Many different aspects of life contribute to overall health and wellbeing and sleep is a vital contributor which is often overlooked. Sleep can affect cognitive function, mood, nutritional habits, energy levels and more. If you don’t get enough sleep then people often lack motivation and focus for day to day things including eating healthily and exercising. A large majority of the population feel they don’t get enough sleep and the optimum amount is different per person but on average it’s recommended to get 7-8 hours of full sleep. A lot of people struggle to sleep due to various reasons and as a result, are then prescribed sleeping tablets. The NHS spends £50 million on sleeping pills alone with 10 million prescriptions being made per year (NHS Business Services Authority 2010/2011; NHS, 2014).

According to the Sleep Council, we have different cycles of sleep which we will move through 5-6 times during a night’s sleep. When we first drift off we enter non-rapid eye movement (NREM) sleep. Then we move through the cycles from 1-2 where we are in a light state of sleep to NREM 3 where we would be sleeping deeper. We then reach REM 4 (rapid eye movement) and here we tend to dream. We would then move back up and down through these levels 5-6 times. They state that in order to feel rested when you wake up you need to experience all 4 stages.

rem sleep

For more information from the Sleep Council which contains great information click here.

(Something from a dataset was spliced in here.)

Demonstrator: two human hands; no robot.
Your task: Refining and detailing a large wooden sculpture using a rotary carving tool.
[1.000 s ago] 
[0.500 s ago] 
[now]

As fitness instructors, we want to ensure our clients are sleeping well so they can exercise effectively without causing injury. There are a few tips to getting a good night’s sleep which we can recommend in our general advice. Remember, work within your qualification limits so if someone’s reasons for poor sleep are complex then they need to see their GP or other healthcare professional.

Here are some tips we can try and encourage so people feel more rested on a daily basis:

Avoid Stimulants

Caffeine and nicotine are both stimulants that people often consume before going to bed. Some people feel caffeine doesn’t affect them but it still likely to have an effect on your ability to reach a deeper level of sleep. People who smoke tend to smoke before going to bed too which will only increase the body’s activity. Stimulants counteract the relaxed state which we aim to achieve before going to bed so reduce the consumption of tea, coffee and cigarettes alongside alcohol at least 4 hours before sleeping.


Take some time to relax before you go to bed! Allow your body and mind enough time to relax and switch off from the activities of the day. This can be achieved by listening to some music, reading a book, performing some relaxing exercises or just sitting down for a chat with the family.

Control Hunger

It’s best to get into a routine with meal times so that you don’t end up eating a heavier meal and going straight to bed as this is likely to cause disturbances. If you are hungry then it’s best to consume a light snack which is easier for the digestive system to process before you sleep.

Be Comfortable

The temperature of your room alongside other environmental factors can affect sleep patterns; therefore, ensure the room is not too hot or cold, noise levels are controlled where possible and a supportive mattress is available. Try to avoid using the bed for watching TV or working too.

Clear the Mind

If you have something on your mind which is troubling you then it is a good idea to write it down. Writing things down has been suggested as a good way to manage stress, anxiety and promote relaxation because the fear of forgetting it isn’t there. At the end of the day, write down everything you are currently thinking of and also write a list of ‘to-do’s’ for the next day so you can wake up ready to go again. Try to switch off knowing you can resume finding a solution in the morning.

Be Active & Healthy

Performing physical activity and exercise regularly improves circulation and helps to relieve stress and tension; it also expends energy making you more naturally tired. However, it is best to refrain from participating in intense exercise during the hours prior to sleeping. It is also important to eat a healthy balanced diet to ensure you are achieving the daily nutritional requirements including vitamins and minerals which are important throughout the body. Stay hydrated too!

These are just a few pieces of advice you can recommend to clients’ which may contribute to better sleep.

Sleep is a complex area as it involves the brain which is by far a part of the body that we still don’t fully understand. However, since we are people that client’s see more regularly then we can add these supportive bits of information into our role to help aid overall health and wellbeing.